*What is being asked*.
The lines to copy are those in the records below that hold the word "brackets".

----------------

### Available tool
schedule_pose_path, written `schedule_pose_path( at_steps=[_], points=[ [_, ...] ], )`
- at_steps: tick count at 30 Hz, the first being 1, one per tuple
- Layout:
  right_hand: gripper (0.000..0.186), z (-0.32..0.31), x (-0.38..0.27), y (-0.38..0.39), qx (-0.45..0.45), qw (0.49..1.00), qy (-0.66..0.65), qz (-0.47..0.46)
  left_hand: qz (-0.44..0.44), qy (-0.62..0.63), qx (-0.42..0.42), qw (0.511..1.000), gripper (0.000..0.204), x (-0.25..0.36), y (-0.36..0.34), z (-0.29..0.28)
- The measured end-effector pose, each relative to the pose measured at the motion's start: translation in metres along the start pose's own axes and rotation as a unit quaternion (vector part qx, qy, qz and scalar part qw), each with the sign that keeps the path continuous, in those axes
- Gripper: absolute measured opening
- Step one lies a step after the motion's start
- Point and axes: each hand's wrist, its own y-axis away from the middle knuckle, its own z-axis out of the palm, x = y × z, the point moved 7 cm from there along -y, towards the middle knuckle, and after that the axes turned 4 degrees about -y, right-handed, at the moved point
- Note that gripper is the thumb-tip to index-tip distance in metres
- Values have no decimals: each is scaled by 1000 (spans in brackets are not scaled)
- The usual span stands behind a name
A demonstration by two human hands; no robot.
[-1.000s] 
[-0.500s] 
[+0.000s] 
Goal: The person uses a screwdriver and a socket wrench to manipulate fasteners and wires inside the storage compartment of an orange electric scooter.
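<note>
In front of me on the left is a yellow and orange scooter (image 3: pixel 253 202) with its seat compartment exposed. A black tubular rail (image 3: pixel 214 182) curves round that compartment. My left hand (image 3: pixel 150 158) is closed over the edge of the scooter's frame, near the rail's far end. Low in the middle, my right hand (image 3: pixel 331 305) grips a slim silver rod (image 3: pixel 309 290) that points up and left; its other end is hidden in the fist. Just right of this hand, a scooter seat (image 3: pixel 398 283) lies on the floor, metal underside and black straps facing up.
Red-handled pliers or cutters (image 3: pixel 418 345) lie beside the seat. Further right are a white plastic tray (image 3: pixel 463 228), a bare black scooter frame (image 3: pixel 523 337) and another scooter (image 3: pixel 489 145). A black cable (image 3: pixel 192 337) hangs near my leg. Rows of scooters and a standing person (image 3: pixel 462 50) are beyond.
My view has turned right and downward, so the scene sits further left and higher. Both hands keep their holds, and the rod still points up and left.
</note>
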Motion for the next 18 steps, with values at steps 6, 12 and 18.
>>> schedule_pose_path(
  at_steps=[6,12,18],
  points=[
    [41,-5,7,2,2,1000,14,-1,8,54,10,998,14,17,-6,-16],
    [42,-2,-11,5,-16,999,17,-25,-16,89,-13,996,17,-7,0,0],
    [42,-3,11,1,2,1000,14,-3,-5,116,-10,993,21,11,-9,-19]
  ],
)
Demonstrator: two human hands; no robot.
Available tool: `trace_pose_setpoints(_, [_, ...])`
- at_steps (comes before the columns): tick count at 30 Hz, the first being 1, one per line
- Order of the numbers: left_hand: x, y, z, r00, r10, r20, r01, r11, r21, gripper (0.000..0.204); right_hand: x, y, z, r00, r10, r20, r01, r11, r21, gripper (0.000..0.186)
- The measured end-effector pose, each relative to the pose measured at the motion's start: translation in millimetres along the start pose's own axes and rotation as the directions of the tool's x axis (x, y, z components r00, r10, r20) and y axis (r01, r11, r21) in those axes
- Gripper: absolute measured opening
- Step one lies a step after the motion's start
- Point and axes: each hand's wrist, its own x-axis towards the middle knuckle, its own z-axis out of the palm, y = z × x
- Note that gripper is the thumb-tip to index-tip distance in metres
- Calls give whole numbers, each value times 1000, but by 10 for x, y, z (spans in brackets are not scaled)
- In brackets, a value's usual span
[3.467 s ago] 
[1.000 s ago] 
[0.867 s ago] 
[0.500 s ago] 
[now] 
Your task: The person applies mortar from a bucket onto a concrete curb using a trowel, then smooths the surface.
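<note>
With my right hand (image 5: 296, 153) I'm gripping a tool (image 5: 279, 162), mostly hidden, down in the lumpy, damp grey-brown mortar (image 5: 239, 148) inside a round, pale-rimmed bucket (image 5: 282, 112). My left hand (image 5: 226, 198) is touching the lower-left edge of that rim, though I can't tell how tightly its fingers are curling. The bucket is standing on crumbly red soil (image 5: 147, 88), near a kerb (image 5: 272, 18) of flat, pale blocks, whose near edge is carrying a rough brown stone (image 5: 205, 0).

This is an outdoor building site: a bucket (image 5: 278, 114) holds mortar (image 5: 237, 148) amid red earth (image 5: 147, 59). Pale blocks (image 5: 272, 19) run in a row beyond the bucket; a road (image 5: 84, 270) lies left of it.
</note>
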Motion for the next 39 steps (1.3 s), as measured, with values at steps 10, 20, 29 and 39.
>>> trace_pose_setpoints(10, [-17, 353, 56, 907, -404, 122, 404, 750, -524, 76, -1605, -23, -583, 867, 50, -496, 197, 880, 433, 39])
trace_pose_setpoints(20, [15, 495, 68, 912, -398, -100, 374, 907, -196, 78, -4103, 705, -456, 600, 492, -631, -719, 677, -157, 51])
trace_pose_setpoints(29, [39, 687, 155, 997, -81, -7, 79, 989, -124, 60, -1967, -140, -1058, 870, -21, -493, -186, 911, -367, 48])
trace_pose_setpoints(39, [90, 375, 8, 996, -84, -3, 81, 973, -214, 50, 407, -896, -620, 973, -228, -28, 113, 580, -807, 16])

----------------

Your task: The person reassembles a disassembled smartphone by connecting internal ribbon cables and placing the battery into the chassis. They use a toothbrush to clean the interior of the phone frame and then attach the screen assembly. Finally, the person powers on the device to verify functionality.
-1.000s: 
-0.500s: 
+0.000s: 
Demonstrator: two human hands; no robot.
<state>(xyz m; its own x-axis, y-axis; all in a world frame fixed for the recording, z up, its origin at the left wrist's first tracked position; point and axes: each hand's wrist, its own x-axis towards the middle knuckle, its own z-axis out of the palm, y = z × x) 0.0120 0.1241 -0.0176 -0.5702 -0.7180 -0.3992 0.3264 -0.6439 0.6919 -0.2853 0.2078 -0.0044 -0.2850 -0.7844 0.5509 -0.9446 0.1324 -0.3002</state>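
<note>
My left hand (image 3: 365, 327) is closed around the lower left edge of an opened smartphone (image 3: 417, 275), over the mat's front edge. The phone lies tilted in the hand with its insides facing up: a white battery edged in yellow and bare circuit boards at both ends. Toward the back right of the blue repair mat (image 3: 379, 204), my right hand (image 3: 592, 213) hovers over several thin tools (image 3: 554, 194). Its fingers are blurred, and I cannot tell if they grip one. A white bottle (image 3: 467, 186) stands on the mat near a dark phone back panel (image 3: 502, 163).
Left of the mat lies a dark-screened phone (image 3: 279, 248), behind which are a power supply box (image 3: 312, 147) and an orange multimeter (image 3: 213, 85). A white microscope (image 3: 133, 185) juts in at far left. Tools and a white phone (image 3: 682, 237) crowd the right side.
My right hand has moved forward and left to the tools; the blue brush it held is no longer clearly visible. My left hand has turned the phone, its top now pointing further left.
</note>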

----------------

*Written response*.
- Values have no decimals: each is scaled by 1000 (spans in brackets are not scaled)
- Calls give whole numbers, each value times 1000, but by 10 for x, y, z (spans in brackets are not scaled)
- In brackets, a value's usual span

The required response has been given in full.